Photo by Markus Winkler on Unsplash

I’ve started and rewritten this blog post quite a few times…

Tonight, I sit at my laptop after midnight, attempting to write it again, hoping it will manifest into something worthy of actually posting. You see, I wanted to write a post about my anxieties, concerns, and thoughts about what the period post voting polls closing through January would look like. I wanted to share something heartfelt and compelling. I wanted to share coping and self care tips for other BIPOC like me who are having a tough time with whichever way this election goes- hoping that one outcome might give us a little more time and leeway to put in the work we so desperately see needs to happen for our homes / lives to be safe. Unfortunately, the more I tried, the more I hit that backspace key and dreaded the weeks, days, then hours to come.

So here I am, eating a pudding cup, typing away, trying not to look at the voting results too often.

Earlier in the day, I posted this on facebook:

Hello everyone!

As we are all aware here in the U.S., today is officially #ElectionDay

While many people in the country have voted early, some continue to vote today, and others are still unable to vote. I believe nearly all, regardless of political leanings, personal beliefs, or moral compass, await not only the results of this election… but the moments to come in the next few months.

I’ve been working on a blog post around all of this, but I’ve yet to finish and put it out. Maybe I’ll muster the strength and brain power to do so late tonight- in the meantime, I’m here to talk if anyone needs that today ❤️✨✌️

#election2020

And await the country does, most with bated breath.

This afternoon I’ve listened to others share their thoughts and experiences throughout this year, this election cycle, and through all the heightened awareness of large political and social movements.
Because of this, I know that my own experience through this has certainly not been unique in being rocky as hell. I’m not gonna lie, there have been intense moments of fear, many feelings of defeat, and a whole lot of pain. There has been life swallowing grief encompassing the scattered moments of unity and community I’ve felt this year. There has been both a widening of my scope of understanding and deepening of my faith as much as there has become a heightened sense of flight / fight / freeze and awareness of the state of my country. A lot of things I have believed (including about both my faith & politics) has been shaken and thrown up in the dust…. yet the things that have since settled, I find more solid than they were before.

What gets me the most about how things are “panning out” currently isn’t so much about the opposing sides and all their peacock-ing, but about how much I feel is at stake for me personally and the lives of those I love. And, I speculate that this is what it feels like to many regardless of what side of the political spectrum they are on.

Personally, I’m pretty torn up about this election. This is the very first election ever that I was invested in, and the first election I was excited to vote in.
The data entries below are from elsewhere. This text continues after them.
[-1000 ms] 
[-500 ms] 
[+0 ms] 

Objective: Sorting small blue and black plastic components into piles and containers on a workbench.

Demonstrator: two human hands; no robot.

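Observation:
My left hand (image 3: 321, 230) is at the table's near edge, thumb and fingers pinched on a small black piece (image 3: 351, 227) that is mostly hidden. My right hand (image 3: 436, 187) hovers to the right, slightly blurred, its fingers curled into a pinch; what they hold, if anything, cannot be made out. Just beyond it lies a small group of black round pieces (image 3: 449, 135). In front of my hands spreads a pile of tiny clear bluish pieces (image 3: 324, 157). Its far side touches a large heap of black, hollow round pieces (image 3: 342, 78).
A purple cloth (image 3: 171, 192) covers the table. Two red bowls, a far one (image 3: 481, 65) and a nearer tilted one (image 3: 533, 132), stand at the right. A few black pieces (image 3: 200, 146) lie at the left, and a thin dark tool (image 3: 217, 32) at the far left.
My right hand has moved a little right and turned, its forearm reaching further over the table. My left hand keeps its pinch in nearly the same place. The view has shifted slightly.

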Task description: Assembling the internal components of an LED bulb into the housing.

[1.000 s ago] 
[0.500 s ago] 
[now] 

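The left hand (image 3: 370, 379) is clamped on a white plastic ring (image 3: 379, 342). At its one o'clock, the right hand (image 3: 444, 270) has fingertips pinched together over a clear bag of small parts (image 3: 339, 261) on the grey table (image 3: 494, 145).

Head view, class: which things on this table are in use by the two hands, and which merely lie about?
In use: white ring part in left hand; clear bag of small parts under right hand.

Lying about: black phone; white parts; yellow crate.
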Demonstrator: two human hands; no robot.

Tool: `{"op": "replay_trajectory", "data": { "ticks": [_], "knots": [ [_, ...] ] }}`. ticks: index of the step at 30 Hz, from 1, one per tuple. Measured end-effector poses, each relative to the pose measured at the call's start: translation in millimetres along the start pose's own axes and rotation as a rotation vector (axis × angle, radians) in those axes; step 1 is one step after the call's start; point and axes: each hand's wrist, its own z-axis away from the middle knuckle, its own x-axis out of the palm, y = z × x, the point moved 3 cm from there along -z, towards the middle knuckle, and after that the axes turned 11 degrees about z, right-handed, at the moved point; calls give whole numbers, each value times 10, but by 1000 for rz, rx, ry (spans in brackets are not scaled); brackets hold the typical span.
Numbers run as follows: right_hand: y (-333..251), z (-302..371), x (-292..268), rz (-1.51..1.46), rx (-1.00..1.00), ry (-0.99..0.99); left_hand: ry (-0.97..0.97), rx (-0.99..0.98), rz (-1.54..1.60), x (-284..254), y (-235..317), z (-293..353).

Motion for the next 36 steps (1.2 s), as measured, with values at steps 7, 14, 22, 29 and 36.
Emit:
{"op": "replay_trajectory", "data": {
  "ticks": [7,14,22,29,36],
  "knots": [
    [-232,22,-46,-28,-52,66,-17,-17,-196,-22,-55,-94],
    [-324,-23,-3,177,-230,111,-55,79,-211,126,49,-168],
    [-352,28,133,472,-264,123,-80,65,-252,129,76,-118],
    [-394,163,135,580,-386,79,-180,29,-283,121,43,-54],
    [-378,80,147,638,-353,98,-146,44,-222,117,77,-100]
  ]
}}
Before this year, I had never voted, and when this election cycle came around and I found a candidate I was actually inspired by… It was like a magical disney princess moment had happened for me on this political journey I’ve been trying to figure out for 10 years now. Sadly, the candidate that I was excited about and inspired by was locked out of the political arena and all the magic came sputtering to a smoke and haze filled halt. When the smoke cleared I was left with choosing the lesser of 2 evils and absolutely no inspiration or admiration…. just a hope for the best chance of survival.

Still, as someone who had not ever voted, I was convinced this year was my year to commit and I participated for the first time ever in calling about political issues, becoming more involved in activism, learning more about and reading through policies that will affect me and my loved ones and those I hope to someday bring into this world. Long story short- amidst the pandemic shutting down ID and license departments and our moving across state-lines, getting identification to match my state in time for the election was proving difficult. After trying to figure it all out I was essentially told that I was technically registered but could no longer receive the mail in ballot on time for a state I had left, and that I would be turned away for not having matching ID for the state I was in.

I wouldn’t be able to vote.

THIS was heavy.

I’d spent so much time paying attention to the issues and reading policies. So much time staying on top of the news, calling government officials about incidences of police brutality and unjust deaths of BIPOC, encouraging others to vote, listening to citizens and politicians debate! I was ready to cast my vote and to do so confidently. But it was no longer an option due to circumstances outside of my control. It felt like the rug had been ripped out from under me. I wanted to give up. Was anything I had been fighting for worth it if I couldn’t / didn’t even vote in what feels like one of the most monumental elections in my lifetime?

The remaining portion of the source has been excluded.